Custom Elasticsearch Aggregations for Machine Learning Jobs

Editor's Note (August 3, 2021): This post uses deprecated features. Please reference the map custom regions with reverse geocoding documentation for current instructions.

Recently I had a question that came up asking how to manage a derivative aggregation in a Machine Learning job. Custom aggregations are supported as part of the Machine Learning job's data feed config, and there is documentation on how to do this. There are a few specific rules that should be followed so let's go through an example from start to finish so that you can see how it is done.

For this particular example, we'll use the following data set. 

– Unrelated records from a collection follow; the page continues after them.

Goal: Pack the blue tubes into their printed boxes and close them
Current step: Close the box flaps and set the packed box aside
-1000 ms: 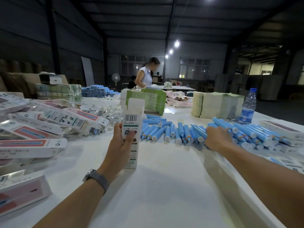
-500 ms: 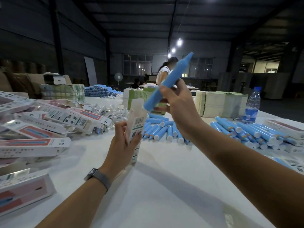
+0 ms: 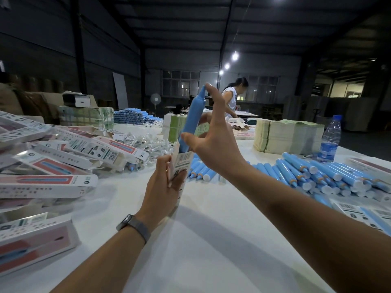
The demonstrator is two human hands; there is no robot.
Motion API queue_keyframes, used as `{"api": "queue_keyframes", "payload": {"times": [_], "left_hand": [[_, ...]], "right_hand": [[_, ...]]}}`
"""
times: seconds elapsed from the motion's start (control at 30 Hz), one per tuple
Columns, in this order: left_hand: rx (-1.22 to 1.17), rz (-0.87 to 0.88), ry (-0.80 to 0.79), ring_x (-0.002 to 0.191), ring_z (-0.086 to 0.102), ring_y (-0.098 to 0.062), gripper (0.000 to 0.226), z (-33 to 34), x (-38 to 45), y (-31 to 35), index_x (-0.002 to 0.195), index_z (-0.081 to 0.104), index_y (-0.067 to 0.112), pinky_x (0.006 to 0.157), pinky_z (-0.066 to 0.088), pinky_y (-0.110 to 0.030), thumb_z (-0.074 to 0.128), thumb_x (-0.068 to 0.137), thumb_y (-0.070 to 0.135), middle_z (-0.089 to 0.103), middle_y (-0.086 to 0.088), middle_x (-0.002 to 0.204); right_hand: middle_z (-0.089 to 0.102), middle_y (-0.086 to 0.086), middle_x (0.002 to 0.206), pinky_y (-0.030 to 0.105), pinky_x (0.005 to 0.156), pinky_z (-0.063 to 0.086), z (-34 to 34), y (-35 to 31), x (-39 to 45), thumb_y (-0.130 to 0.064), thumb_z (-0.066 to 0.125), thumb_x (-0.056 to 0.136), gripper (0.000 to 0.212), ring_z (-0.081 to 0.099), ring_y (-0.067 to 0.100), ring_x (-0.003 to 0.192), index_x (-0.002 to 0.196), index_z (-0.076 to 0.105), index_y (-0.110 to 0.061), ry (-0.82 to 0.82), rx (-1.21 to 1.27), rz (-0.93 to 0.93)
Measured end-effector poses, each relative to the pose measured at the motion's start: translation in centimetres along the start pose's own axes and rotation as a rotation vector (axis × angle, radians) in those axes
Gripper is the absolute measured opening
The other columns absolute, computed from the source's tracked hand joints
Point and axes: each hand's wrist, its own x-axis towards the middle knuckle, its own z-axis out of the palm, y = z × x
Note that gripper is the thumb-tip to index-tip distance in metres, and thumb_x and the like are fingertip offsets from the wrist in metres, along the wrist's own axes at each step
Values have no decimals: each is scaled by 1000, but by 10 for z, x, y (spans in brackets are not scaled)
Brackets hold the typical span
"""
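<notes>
My left hand (image 3: 163, 187) grips a white printed box (image 3: 179, 163) that stands upright on the white table (image 3: 211, 240), open end up. A blue tube (image 3: 193, 117) stands almost upright with its lower end inside the box mouth. My right hand (image 3: 213, 140) holds the tube, thumb low on its side, index fingertip on its top end, the other fingers behind it. Several loose blue tubes (image 3: 306, 174) lie in a row to the right, and more tubes (image 3: 201, 170) behind the box.
Filled printed boxes (image 3: 46, 182) are heaped on the left. Stacks of flat cartons (image 3: 289, 136) and a water bottle (image 3: 330, 140) stand at the back right, a green-wrapped stack (image 3: 175, 125) behind my hands. Another person (image 3: 231, 98) works at a far table.
My right hand picked a tube from the row, lifted it over the box and has now lowered its end into the box mouth. My left hand kept hold of the box.
</notes>
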Motion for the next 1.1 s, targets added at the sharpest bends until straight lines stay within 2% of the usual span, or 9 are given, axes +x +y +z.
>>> {"api": "queue_keyframes", "payload": {"times": [0.13, 0.33, 0.5, 0.6, 0.7, 0.83, 0.97, 1.03, 1.1], "left_hand": [[-2, -19, 12, 93, 63, -9, 34, 0, 0, -2, 113, 38, 30, 72, 43, -7, 63, 96, 15, 63, 16, 104], [-1, -24, 19, 96, 65, -19, 31, -1, -1, -1, 115, 40, 21, 79, 50, -33, 64, 96, 14, 64, 7, 105], [-2, -64, 45, 97, 65, -20, 35, -1, -1, 0, 111, 38, 28, 78, 50, -34, 65, 95, 13, 65, 6, 107], [6, -60, 48, 92, 64, -13, 37, -1, -1, -1, 109, 37, 31, 73, 48, -31, 66, 94, 14, 63, 16, 101], [34, -49, 79, 78, 60, -5, 43, -2, 0, -3, 105, 35, 41, 64, 44, -31, 67, 93, 15, 61, 22, 90], [33, -76, 186, 82, 62, -27, 37, -3, 5, -4, 105, 35, 36, 67, 49, -42, 66, 94, 17, 60, 9, 90], [32, -153, 414, 94, 58, -31, 30, -15, 15, -11, 110, 36, 23, 79, 49, -47, 61, 97, 14, 58, -3, 104], [50, -207, 511, 98, 55, -33, 27, -26, 20, -21, 115, 39, 12, 83, 47, -47, 59, 97, 12, 55, -11, 110], [96, -220, 575, 101, 54, -35, 29, -35, 22, -33, 118, 41, 2, 81, 42, -38, 59, 97, 9, 51, -13, 111]], "right_hand": [[60, -9, 79, 44, 60, 58, 2, -4, 8, -23, 75, 85, 69, 65, 12, 64, 138, 30, -27, 99, -75, -25], [55, -9, 82, 43, 66, 55, 4, -6, 10, -39, 69, 88, 52, 60, 14, 73, 128, 42, -22, 123, -198, -71], [54, -10, 84, 34, 63, 45, 6, 7, 4, -42, 63, 91, 32, 55, 14, 78, 114, 51, -22, 144, -306, -73], [55, -8, 91, 26, 61, 34, 13, 15, -11, -37, 58, 95, 18, 50, 14, 84, 102, 60, -20, 73, -419, -166], [56, 1, 111, 27, 62, 39, 24, 24, -27, -38, 56, 96, 23, 52, 20, 99, 99, 68, -20, -79, -488, -212], [49, -2, 123, 34, 77, 45, 37, 32, -25, -40, 55, 95, 25, 48, 21, 113, 107, 72, -26, -125, -348, -152], [54, -5, 112, 33, 83, 47, 66, 53, -13, -30, 55, 94, 22, 56, 14, 98, 113, 63, -24, -54, -52, 41], [61, -2, 103, 37, 82, 49, 92, 70, -6, -20, 55, 93, 19, 58, 16, 89, 111, 63, -21, -149, -65, 179], [65, 3, 104, 39, 88, 49, 121, 90, -1, -14, 54, 91, 26, 59, 22, 96, 114, 64, -21, -364, -200, 281]]}}
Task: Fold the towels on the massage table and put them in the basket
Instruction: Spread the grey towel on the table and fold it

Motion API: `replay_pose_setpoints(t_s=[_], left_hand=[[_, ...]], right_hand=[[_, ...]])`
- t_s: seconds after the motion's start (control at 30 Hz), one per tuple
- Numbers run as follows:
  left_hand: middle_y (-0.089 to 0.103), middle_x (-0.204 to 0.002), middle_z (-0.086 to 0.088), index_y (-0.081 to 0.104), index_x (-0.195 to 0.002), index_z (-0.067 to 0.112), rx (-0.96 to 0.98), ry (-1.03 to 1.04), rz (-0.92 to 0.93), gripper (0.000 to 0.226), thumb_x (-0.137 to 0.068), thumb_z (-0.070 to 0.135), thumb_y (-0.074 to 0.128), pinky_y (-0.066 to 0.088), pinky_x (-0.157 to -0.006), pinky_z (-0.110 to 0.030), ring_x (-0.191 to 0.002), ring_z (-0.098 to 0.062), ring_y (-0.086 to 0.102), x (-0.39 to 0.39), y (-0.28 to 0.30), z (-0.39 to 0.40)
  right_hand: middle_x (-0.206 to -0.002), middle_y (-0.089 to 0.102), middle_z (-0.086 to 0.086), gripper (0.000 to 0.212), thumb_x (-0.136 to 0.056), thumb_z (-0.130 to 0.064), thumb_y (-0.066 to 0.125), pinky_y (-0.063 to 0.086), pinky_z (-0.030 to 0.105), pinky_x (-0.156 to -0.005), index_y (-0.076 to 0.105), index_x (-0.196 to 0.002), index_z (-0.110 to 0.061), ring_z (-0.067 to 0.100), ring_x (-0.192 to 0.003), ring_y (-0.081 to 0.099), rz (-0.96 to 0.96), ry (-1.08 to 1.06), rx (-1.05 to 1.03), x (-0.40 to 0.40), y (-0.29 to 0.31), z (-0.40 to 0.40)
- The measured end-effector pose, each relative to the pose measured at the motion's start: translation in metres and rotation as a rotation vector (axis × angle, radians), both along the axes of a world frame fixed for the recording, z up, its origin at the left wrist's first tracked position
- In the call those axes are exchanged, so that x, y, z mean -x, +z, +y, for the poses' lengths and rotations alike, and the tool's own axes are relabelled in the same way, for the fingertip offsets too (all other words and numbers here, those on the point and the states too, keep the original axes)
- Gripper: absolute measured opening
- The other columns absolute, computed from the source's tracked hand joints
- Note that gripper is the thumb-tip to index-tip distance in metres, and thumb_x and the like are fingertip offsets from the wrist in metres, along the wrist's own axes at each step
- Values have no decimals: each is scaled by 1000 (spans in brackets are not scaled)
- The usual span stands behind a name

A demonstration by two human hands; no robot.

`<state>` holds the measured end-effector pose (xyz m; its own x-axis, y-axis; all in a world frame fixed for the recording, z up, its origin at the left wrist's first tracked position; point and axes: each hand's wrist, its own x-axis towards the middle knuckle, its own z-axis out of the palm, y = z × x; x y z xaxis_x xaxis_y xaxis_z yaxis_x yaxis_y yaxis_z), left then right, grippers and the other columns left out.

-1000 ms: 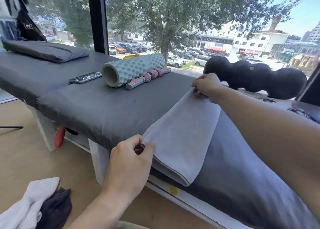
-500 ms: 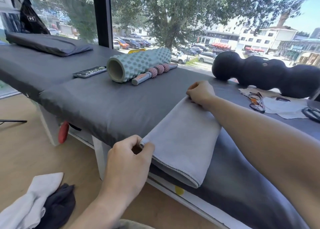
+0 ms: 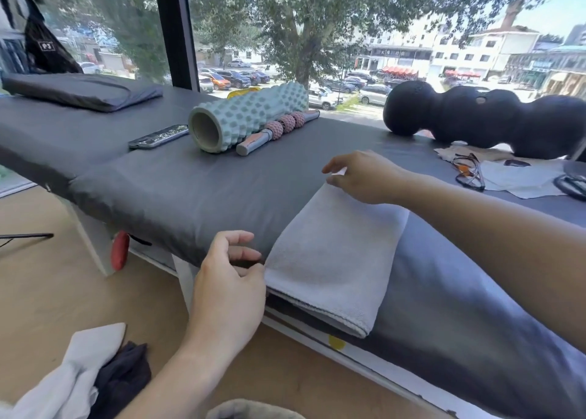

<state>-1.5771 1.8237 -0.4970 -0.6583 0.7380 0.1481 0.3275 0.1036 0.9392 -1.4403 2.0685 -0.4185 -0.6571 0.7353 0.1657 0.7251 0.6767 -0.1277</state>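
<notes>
Since half a second earlier both grips on the towel (image 3: 336,254) have been let go; the corners that were pinched then are now released. The left hand (image 3: 226,287) is held at about 7 o'clock in the view, fingers loosely spread and slightly curled, with nothing grasped; its thumb lies just beside the near left corner of the towel, and whether it touches the cloth cannot be told. The right hand (image 3: 364,176) is held over the far corner at about 1 o'clock from the towel's middle, fingers extended and relaxed, the corner no longer clenched. The towel, pale grey and folded into a long strip, is laid across the massage table (image 3: 165,190), its near end draped slightly over the front edge. Further back on the table, at 11 o'clock from the towel, a ridged green foam roller (image 3: 244,120) is seen, with a massage stick (image 3: 279,128) touching its right side and a phone (image 3: 158,136) just to its left; a dark pillow (image 3: 82,92) is placed at the far left end. A black bumpy roller (image 3: 485,117) is set at 2 o'clock, with glasses (image 3: 469,171) on white cloths (image 3: 520,177) before it. At 7 o'clock, low in the view, white and dark cloths (image 3: 79,377) are visible.
</notes>
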Motion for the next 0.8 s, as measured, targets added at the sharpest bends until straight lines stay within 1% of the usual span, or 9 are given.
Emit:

Under normal circumstances, just analyzing the data using ML's low_sum function is good enough to detect the anomaly of the "brown-out" on the last day of the data viewed above. But, for the sake of argument, let's imagine that what we're really interested is in the rate of change (the derivative) of the data set. In other words, the "recovery" coming out of the brown-out is a sharp, positive, rate of change that should have a high derivative at that moment. So, using the derivative aggregation in an Elasticsearch query, we can calculate the instantaneous rate of change and then use ML to see if the derivative is extreme at any point in time. 

Defining The Job

Let's create a job config that will do this for us. I'll use the ML API (invoked via the dev Console in Kibana) to do the creation:

PUT _xpack/ml/anomaly_detectors/orders_deriv
{
  "description": "Derivative of Order Volume",
  "analysis_config": {
    "bucket_span": "5m",
    "detectors": [
      {
        "detector_description": "sum(orders_deriv)",
        "function": "sum",
        "field_name": "orders_deriv"
      }
    ],
    "influencers": [],
    "summary_count_field_name": "doc_count"
  },
  "model_plot_config": {
    "enabled": "true"
  },
  "data_description": {
    "time_field": "@timestamp"
  }
}

Notice the usage of summary_count_field_name, this is required when using aggregated queries in Machine Learning. Also note that the field_name of "orders_deriv" in the detector doesn’t exist in the raw data, it will instead come from Elasticsearch's derivative aggregation in the datafeed’s query, outlined below.

Defining the Datafeed

Let's create the datafeed which defines the source of the data to feed to the ML job:

PUT _xpack/ml/datafeeds/datafeed-orders_deriv/
{
  "job_id": "orders_deriv",
  "indices": [
    "it_ops_kpi-2017"
  ],
  "types": [
    "doc"
  ],
  "aggregations": {
    "buckets": {
      "date_histogram": {
        "field": "@timestamp",
        "interval": "5m",
        "time_zone": "UTC"
      },
      "aggregations": {
        "@timestamp": {
          "max": {
            "field": "@timestamp"
          }
        },
        "orders": {
          "sum": {
            "field": "events_per_min"
          }
        },
        "orders_deriv": {
          "derivative": {
            "buckets_path": "orders"
          }
        }
      }
    }
  }
}

As shown in the documentation, there first must be a buckets aggregation, which in turn must contain a date histogram aggregation. This requirement ensures that the aggregated data is a time series. After that, however, we do a sum aggregation (to mimic what we were doing before with ML's low_sum function) and then a derivative aggregation on that summed value. When all is said and done, Elasticsearch is creating and returning a "new" field called "orders_deriv" to the ML job.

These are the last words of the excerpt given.